I am attempting to construct dataframes using large amount of data stored in txt files. I did not construct the data, however, so I am having to work with the frustrating formatting contained within. I couldn't get my code to work within the large data (and almost crashed my computer doing so), so set up a smaller dataframe like so:
'Value' ID_1 ID_2
0 11122222 ABC42123 33333
1 21219299 YOF21233 88821
2 00022011 ERE00091 23124
3 75643311;21233332 ROB21288 99421
4 12412421 POW94277 12231;33221
5 54221721 IRS21231;YOU28137 13123
My frustration lies in the use of semicolons in the data. The data is meant to represent IDs, but multiple IDs have been assigned to multiple variables. I want to repeat these rows so that I can search through the data for individual IDs and have a datatable that looks like so:
'Value' ID_1 ID_2
0 11122222 ABC42123 33333
1 21219299 YOF21233 88821
2 00022011 ERE00091 23124
3 75643311 ROB21288 99421
4 21233332 ROB21288 99421
5 12412421 POW94277 12231
6 12412421 POW94277 33221
7 54221721 YOU28137 13123
8 54221721 IRS21231 13123
Reindexing is not a problem, so long as the different IDs stay linked to each other and to their correct values.
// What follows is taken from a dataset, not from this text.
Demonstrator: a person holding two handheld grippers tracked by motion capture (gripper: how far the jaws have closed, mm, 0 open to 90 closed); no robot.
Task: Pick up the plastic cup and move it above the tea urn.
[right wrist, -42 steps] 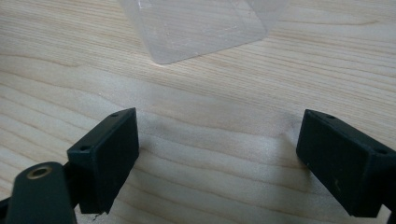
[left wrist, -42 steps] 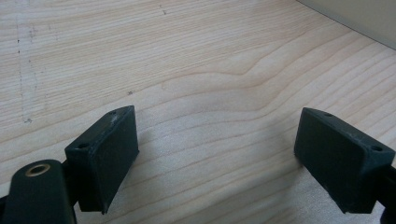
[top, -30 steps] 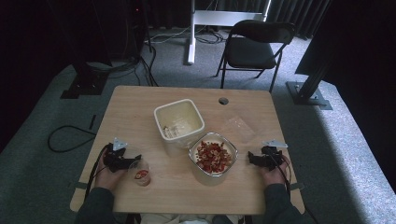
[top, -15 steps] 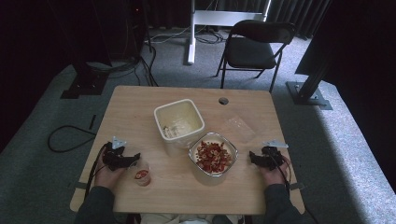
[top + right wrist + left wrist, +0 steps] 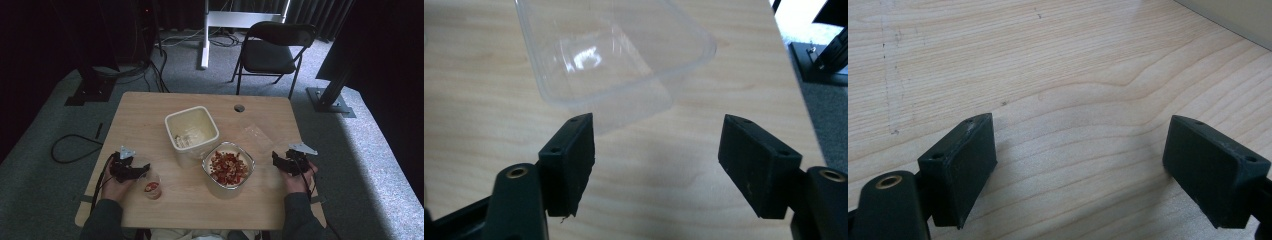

Unfortunately, all my attempts to split the data have, so far, ended in abject failure. I have managed to set up a function that repeats data containing a semicolon, parse that through my function for each column, but then fail to split the data afterwards.
def delete_dup(df,column):
for a in column:
location = df.loc[df.duplicated(subset= column, keep=False)]
for x in location:
semicolon = df.loc[df[column].str.contains(';', regex=True)]
duplicate = semicolon.duplicated(subset= column, keep='first')
tiny_df = semicolon.loc[duplicate]
split_up = tiny_df[column].str.split(';')
return pd.concat([df, split_up])
'Value' ID_1 ID_2 0
11122222 ABC42123 33333 NaN
21219299 YOF21233 88821 NaN
00022011 ERE00091 23124 NaN
75643311;21233332 ROB21288 99421 NaN
12412421 POW94277 12231;33221 NaN
54221721 IRS21231;YOU28137 13123 NaN
75643311;21233332 ROB21288 99421 NaN
54221721 IRS21231;YOU28137 13123 NaN
12412421 POW94277 12231;33221 NaN
NaN NaN NaN [75643311, 21233332]
I feel like this is the closest I've come and it's still nowhere near what I want. Any "If" statements I try to do on dataframes are met with the "ValueError: The truth value of a DataFrame is ambiguous. Use a.empty, a.bool(), a.item(), a.any() or a.all()." error, which is so frustrating to read. Any ideas on how to make pandas do what I want?